No cóż, proszę sobie w takim razie zważyć po parę sztuk kilku różnych rodzajów dawnych monet (dobrze zachowanych) i porównać wyniki z tymi z katalogu. Zaręczam, że efekty będą interesujące, natomiast bardzo rzadko niestety zgodne. Oczywiście wahania muszą być znaczne (drobnicę bito przecież al marco - powinna się zgadzać liczba egzemplarzy dająca menniczą jednostkę wagową, a nie poszczególne sztuki), ale i tak przy mniejszej ilości różnice w stosunku do wielkości podawanych w katalogach zwykle od razu biją w oczy. Ja podaję informacje z pomiarów własnych, od parunastu lat skrzętnie ważę i mierzę interesujące mnie egzemplarze, swoje, i nie tylko, często męczę nawet o dane metrologiczne szczęśliwszych konkurentów na aukcjach. O ile "S-ki" cesarskie i cieszyńskie mieszczą się w przedziale 0,31-0,34 g, cieszyńskie "W" (niestety tylko trzy egzemplarze) nie dosięgają 0,3 g.
Jeszcze co do interpretacji znaku/literki W. Halerz-fenig to ówczesne najdrobniejsze drobne. Porównując cenowo, ma mniej więcej taką wartość jak dzisiejsza dwudziestogroszówka. Czy jest to więc obiekt, który ze swojej natury może budzić zaufanie? Tak zresztą, jako przedmiot mało wartościowy, był traktowany. Dlaczego najdrobniejsze zdawkowe monet są dzisiaj w większości takie rzadkie? Wyjąwszy nadzwyczajne historie inflacyjne, gdzie te drobniaki były główną masą w obiegu (denary jagiellońskie, boratynki) nie były przedmiotem tezauryzacji (oszczędzania) i niemal nigdy nie trafiały do skarbów. Były podwartościowe (kruszec w nich zawarty zwykle w przeliczeniu był wart sporo mniej od nominału- kalkulowano tak, aby pokryć koszty produkcji). Po zakończeniu obiegu trafiały na przetop. Ostatnio dopiero otrzymujemy ich więcej, ze względu na poszukiwania wykrywaczami metalu, które pozwalają znaleźć pojedyncze zguby. Jak więc tu mówić o zaufaniu? To były konieczne do życia drobiazgi, każdy szary człowiek się nimi posługiwał, emitent na dużej produkcji zarabiał, ale teoria o wyobrażeniu na tej monetce, najmniejszej w rozbudowanym systemie nominałowy jako elemencie mającym wzbudzać ufność i tęsknoty do starych dobrych czasów nie za bardzo pasuje do rzeczywistości.
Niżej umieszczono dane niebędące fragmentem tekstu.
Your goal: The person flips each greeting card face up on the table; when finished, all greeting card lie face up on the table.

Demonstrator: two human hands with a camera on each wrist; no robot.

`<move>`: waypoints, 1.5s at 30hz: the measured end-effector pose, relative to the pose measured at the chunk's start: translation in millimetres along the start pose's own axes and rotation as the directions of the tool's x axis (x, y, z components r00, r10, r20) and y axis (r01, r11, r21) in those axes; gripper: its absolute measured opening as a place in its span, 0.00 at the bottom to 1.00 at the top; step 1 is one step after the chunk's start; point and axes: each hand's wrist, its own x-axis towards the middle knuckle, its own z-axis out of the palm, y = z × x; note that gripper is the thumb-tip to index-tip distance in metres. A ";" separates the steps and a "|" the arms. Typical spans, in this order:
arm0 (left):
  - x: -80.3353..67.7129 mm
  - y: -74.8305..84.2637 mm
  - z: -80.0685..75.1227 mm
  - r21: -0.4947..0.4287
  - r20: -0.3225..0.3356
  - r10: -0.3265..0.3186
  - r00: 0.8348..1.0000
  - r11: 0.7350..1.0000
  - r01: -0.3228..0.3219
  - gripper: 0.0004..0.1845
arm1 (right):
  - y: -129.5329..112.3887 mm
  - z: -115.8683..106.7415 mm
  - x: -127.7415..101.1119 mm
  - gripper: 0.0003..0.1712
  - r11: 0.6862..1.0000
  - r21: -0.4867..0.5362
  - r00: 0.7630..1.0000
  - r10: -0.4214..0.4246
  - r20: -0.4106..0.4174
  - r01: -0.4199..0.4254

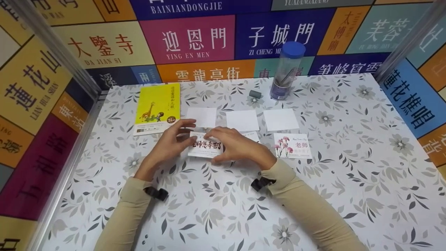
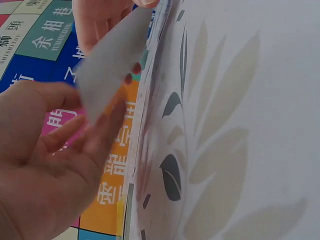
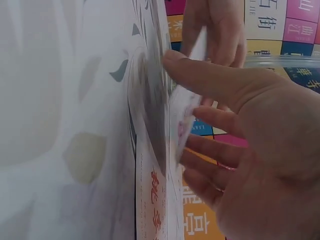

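Both hands held one card (image 1: 205,148) between them, lifted slightly off the tabletop (image 1: 348,167) at centre. Left hand (image 1: 170,144) pinched the card's left edge, thumb above and fingers curled beneath. Right hand (image 1: 237,146) pinched the right edge, thumb at the near corner and fingers arched over the top. Card face showed bold dark brush lettering on white. Left wrist view showed the card's plain back (image 2: 112,62) tilted away from the floral surface; right wrist view showed its edge (image 3: 182,107) between thumb and fingers.

Three white squares (image 1: 242,120) lay in a row just behind the hands. A flower-printed card (image 1: 292,145) lay just right of the right hand. A yellow book (image 1: 157,108) lay beyond the left hand. A blue-capped clear bottle (image 1: 286,71) stood at the back, a small grey block (image 1: 255,93) beside it.
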 end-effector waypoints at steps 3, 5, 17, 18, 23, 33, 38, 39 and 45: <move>-0.6 -1.4 1.5 0.101 0.066 0.034 0.997 0.994 -0.040 0.40 | 2.2 1.2 0.1 0.44 1.000 -0.028 0.999 -0.008 0.037 0.009; -1.9 -1.8 2.5 0.182 0.118 0.037 0.992 0.982 -0.058 0.47 | 3.2 2.4 0.5 0.43 0.999 -0.039 0.998 -0.019 0.053 0.022; -6.1 -7.3 4.8 0.402 0.237 -0.042 0.971 0.914 -0.059 0.52 | 1.7 3.7 0.2 0.44 0.999 -0.032 0.996 0.030 0.080 -0.027; -5.8 -7.9 3.9 0.402 0.238 -0.039 0.971 0.914 -0.061 0.51 | 1.9 3.6 0.3 0.44 0.999 -0.028 0.996 0.035 0.084 -0.033; -3.2 -9.4 1.3 0.400 0.248 -0.013 0.969 0.912 -0.091 0.49 | 2.9 3.2 0.6 0.43 0.999 -0.012 0.996 0.036 0.083 -0.036; -5.1 -7.5 3.3 0.396 0.230 -0.035 0.972 0.916 -0.061 0.49 | 10.5 -7.6 -9.1 0.36 0.997 0.080 1.000 -0.012 -0.012 0.013; -4.1 -3.9 4.8 0.390 0.221 -0.038 0.974 0.919 -0.053 0.52 | 27.3 -28.0 -35.8 0.33 0.991 0.134 0.995 -0.006 -0.096 0.019; -4.1 -3.2 5.1 0.391 0.213 -0.040 0.976 0.919 -0.048 0.53 | 32.8 -32.4 -42.4 0.33 0.990 0.137 0.994 -0.003 -0.111 0.018; -0.5 3.2 16.3 0.378 0.152 0.026 0.988 0.922 -0.083 0.48 | 85.8 -61.2 -88.6 0.33 0.986 0.151 0.972 0.101 -0.213 -0.070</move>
Halerz, czy nosił taką literkę, czy inną, zawsze pozostawał pecunia minuta i wart był tylko określony ułamek podstawowej jednostki obliczeniowej, grosza czy krajcara.
Funkcję przypisaną przez natomiast przez p. Spyrę rysunkowi halerzy pełnił natomiast z całą pewnością wizerunek czworaków. Szkoda, że do tej pory nikt nie przeprowadził konkretnych badań nad ich stopą, w porównaniu z litewskimi. Ale nawet bez tego można być niemal pewnym, że były nieco gorsze od oryginałów, tutaj już było na czym zarobić.